* **What this task involves**
Output only the stretch of the listing that starts at the line containing "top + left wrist" and ends at the line containing "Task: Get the", reproduced exactly with both ends.

* **Input**
▼▼▼
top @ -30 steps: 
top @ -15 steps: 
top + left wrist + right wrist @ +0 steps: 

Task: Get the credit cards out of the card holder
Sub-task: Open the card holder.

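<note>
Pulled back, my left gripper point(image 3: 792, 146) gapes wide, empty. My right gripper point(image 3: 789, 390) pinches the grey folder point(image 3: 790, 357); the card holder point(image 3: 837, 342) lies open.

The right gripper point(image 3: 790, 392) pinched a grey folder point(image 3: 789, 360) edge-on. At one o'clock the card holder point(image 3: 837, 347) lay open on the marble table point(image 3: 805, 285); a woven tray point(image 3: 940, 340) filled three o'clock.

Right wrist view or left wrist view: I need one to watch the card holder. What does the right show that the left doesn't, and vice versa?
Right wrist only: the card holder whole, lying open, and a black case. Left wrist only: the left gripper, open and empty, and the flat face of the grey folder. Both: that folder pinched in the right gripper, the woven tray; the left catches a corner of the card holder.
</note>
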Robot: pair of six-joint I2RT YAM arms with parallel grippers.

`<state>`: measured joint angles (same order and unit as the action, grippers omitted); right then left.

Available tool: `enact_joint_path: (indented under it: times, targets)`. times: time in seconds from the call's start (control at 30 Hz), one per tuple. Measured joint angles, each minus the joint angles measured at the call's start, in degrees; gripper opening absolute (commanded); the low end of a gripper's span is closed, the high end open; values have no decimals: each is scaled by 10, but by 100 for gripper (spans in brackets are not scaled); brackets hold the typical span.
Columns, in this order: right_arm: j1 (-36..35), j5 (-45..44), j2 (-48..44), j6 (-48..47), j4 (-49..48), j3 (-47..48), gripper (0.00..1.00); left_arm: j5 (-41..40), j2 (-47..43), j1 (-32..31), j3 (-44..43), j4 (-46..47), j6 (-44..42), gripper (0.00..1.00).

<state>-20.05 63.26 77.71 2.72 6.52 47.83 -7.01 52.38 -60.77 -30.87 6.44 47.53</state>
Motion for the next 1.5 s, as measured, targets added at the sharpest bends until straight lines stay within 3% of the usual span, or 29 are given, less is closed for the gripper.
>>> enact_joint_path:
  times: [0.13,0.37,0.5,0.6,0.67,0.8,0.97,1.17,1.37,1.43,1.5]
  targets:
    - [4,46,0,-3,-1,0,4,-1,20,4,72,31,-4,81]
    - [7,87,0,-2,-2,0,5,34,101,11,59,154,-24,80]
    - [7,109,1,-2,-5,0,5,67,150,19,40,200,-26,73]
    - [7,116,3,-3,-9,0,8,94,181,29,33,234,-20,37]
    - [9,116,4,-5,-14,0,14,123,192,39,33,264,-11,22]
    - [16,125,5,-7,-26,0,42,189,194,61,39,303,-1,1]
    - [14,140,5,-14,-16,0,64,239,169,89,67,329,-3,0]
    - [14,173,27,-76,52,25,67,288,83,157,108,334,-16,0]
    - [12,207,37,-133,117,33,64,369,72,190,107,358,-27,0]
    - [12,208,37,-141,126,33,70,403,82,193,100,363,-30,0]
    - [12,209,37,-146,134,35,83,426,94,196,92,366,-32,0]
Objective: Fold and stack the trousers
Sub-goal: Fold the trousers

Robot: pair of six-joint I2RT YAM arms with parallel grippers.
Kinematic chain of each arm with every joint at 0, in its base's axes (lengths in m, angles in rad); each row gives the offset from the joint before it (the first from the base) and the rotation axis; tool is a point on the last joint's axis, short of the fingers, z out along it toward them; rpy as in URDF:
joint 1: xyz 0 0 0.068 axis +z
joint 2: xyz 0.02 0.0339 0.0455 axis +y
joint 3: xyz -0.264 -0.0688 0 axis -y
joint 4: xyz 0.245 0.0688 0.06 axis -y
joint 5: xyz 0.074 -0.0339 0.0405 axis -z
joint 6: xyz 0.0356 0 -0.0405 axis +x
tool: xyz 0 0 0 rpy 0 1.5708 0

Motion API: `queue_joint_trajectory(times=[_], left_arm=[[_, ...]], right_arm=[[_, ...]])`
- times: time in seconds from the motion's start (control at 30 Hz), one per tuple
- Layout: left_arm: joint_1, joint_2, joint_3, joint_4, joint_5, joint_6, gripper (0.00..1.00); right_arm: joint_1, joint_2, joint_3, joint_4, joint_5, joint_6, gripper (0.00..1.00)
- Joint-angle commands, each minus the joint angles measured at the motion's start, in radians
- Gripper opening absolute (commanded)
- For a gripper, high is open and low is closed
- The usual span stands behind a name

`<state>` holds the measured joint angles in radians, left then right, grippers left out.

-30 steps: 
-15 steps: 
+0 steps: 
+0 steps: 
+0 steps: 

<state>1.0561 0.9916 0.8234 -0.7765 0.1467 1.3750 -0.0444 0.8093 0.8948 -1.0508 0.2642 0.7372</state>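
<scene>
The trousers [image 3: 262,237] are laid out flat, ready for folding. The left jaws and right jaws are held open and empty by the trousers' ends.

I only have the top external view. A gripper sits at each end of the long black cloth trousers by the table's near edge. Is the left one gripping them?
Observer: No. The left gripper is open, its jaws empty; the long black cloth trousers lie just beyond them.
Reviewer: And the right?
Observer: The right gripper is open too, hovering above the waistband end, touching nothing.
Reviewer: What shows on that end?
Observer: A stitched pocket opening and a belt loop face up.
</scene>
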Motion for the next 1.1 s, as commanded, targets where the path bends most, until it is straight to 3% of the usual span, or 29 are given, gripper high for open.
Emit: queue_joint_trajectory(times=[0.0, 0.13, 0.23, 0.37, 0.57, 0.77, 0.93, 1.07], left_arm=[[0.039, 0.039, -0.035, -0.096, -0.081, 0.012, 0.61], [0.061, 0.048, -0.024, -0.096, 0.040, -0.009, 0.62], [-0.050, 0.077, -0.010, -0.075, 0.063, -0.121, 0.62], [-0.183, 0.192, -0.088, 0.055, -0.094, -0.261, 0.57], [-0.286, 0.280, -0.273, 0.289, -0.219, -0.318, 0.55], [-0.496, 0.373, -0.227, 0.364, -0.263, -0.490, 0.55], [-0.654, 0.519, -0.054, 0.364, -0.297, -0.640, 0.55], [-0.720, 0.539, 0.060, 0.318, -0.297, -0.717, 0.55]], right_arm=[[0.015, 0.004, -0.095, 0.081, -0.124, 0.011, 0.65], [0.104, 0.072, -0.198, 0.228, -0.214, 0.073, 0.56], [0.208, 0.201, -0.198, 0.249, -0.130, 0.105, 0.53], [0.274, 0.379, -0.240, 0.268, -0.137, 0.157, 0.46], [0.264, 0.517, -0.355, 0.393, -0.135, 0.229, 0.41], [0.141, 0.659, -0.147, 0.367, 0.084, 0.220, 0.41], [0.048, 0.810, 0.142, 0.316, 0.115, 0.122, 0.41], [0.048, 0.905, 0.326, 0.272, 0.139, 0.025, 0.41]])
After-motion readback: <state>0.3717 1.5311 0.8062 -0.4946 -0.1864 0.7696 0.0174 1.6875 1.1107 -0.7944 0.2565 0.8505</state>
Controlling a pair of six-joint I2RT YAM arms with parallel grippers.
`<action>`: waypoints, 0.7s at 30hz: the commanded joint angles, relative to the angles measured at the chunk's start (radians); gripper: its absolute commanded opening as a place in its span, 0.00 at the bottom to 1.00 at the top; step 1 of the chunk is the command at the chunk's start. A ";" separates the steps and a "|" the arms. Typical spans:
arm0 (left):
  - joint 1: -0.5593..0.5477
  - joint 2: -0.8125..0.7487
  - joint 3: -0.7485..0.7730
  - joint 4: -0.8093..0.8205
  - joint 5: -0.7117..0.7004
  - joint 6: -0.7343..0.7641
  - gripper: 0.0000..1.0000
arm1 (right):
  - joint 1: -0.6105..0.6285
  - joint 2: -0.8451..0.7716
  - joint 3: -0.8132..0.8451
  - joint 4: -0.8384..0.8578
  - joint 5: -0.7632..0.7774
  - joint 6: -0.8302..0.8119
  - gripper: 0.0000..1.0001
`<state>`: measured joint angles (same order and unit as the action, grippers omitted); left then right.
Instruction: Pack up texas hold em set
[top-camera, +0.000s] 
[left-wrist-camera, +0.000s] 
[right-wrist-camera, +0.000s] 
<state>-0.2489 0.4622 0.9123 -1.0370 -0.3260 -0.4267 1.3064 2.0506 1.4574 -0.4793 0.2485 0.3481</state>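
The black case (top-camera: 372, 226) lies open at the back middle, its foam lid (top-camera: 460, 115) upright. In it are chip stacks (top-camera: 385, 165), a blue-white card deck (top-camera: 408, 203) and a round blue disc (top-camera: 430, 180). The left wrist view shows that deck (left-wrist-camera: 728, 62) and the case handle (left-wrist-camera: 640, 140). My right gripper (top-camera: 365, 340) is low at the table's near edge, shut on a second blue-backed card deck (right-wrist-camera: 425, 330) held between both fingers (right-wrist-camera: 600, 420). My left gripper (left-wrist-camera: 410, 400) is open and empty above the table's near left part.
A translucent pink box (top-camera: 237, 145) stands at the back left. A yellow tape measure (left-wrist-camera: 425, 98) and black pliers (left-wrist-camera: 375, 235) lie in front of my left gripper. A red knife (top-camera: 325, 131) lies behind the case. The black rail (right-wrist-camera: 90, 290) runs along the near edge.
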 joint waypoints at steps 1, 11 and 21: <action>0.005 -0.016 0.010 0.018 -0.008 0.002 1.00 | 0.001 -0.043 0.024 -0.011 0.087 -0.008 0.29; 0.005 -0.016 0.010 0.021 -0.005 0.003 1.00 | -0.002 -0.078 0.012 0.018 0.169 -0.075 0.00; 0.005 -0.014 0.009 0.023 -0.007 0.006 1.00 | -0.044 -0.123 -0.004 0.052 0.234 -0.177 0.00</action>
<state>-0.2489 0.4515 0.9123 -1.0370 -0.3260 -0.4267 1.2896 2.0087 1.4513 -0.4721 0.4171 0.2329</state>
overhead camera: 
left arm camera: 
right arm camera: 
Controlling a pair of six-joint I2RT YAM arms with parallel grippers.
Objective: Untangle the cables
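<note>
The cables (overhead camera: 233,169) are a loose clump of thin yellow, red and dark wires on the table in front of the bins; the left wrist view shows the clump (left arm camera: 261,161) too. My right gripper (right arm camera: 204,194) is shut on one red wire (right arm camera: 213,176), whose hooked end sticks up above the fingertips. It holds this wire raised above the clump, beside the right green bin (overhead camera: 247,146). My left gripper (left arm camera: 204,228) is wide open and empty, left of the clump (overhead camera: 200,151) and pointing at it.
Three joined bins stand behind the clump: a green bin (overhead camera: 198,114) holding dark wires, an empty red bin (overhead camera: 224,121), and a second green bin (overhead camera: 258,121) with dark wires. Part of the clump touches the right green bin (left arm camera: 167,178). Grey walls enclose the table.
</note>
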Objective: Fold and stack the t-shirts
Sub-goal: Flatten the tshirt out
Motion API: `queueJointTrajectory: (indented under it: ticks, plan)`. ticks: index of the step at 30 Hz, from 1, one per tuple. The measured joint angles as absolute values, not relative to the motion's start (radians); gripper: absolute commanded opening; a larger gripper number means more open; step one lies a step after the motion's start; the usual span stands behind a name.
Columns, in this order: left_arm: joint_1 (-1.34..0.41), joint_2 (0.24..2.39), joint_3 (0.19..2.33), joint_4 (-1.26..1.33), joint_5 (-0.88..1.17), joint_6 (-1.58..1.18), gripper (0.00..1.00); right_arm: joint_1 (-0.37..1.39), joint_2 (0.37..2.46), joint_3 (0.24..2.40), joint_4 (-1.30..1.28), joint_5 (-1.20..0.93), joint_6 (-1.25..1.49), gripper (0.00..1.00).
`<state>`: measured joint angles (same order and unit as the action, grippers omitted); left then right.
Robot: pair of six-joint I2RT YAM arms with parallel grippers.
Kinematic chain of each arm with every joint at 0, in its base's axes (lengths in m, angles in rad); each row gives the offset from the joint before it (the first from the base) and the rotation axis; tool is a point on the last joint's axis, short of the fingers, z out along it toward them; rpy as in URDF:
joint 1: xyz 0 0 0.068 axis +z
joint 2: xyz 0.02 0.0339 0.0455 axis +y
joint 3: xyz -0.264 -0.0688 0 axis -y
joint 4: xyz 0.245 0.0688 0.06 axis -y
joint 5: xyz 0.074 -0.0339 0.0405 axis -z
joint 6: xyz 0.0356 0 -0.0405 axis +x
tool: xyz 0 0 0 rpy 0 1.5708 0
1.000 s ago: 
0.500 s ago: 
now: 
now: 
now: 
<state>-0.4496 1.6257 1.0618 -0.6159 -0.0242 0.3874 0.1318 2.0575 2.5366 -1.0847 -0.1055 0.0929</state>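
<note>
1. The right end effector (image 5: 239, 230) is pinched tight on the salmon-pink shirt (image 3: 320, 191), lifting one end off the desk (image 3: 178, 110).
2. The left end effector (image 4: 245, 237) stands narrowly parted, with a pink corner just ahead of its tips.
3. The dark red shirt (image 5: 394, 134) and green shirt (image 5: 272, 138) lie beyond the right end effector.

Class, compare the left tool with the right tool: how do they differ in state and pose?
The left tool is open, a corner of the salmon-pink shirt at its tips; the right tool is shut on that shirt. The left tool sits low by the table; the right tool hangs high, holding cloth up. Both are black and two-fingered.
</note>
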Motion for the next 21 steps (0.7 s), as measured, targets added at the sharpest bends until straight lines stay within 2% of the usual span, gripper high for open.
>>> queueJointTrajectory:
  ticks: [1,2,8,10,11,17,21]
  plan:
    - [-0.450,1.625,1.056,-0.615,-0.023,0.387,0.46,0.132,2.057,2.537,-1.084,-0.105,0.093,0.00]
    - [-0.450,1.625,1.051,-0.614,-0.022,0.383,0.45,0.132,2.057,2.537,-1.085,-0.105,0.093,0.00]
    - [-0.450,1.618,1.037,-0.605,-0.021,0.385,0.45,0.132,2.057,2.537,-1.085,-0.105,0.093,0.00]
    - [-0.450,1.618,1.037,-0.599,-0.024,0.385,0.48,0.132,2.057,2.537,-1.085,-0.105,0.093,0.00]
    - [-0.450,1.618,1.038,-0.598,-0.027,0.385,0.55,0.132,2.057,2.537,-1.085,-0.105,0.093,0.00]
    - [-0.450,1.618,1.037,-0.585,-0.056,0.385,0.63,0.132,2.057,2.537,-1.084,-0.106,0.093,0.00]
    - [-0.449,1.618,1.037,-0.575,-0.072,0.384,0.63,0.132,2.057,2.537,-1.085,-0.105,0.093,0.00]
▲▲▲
* **Exercise answer**
top + left wrist + right wrist @ +0 steps: 

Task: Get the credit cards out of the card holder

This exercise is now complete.